▸ **The task**: Leaving out the images, please reproduce each line below exactly.

-----

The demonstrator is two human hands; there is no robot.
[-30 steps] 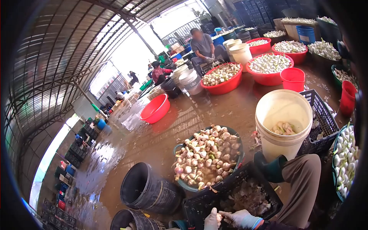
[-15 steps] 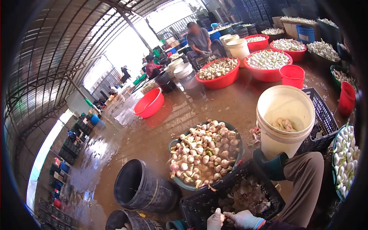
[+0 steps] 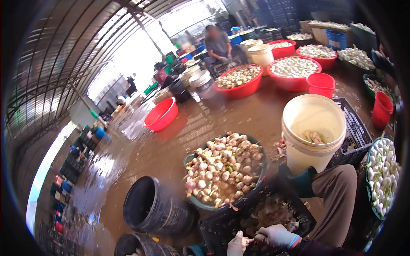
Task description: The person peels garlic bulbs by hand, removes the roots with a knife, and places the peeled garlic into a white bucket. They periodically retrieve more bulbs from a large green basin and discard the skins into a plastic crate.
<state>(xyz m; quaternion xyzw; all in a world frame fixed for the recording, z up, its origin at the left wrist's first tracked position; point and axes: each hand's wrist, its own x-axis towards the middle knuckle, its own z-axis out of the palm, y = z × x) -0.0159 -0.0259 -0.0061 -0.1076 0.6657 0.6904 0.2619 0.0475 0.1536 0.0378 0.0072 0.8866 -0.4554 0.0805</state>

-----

▸ **Solved problem**:
The demonstrator is two human hands; there is no robot.
[-30 steps] 
[-15 steps] 
[+0 steps] 
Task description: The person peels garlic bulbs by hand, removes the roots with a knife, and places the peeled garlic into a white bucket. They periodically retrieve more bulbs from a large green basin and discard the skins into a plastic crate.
<state>(xyz m; quaternion xyzw; all in a world frame fixed for the recording, z up, its origin at the left wrist's first tracked position; point and axes: each hand's wrist, its own x-axis towards the middle knuckle, its own z-axis out of the palm, y = z × x) -0.0159 -0.0259 -0.0061 -0.1076 0.6657 0.6904 0.2619 0.0475 0.1536 0.0378 0.0072 0.8866 -0.4554 0.0805</state>

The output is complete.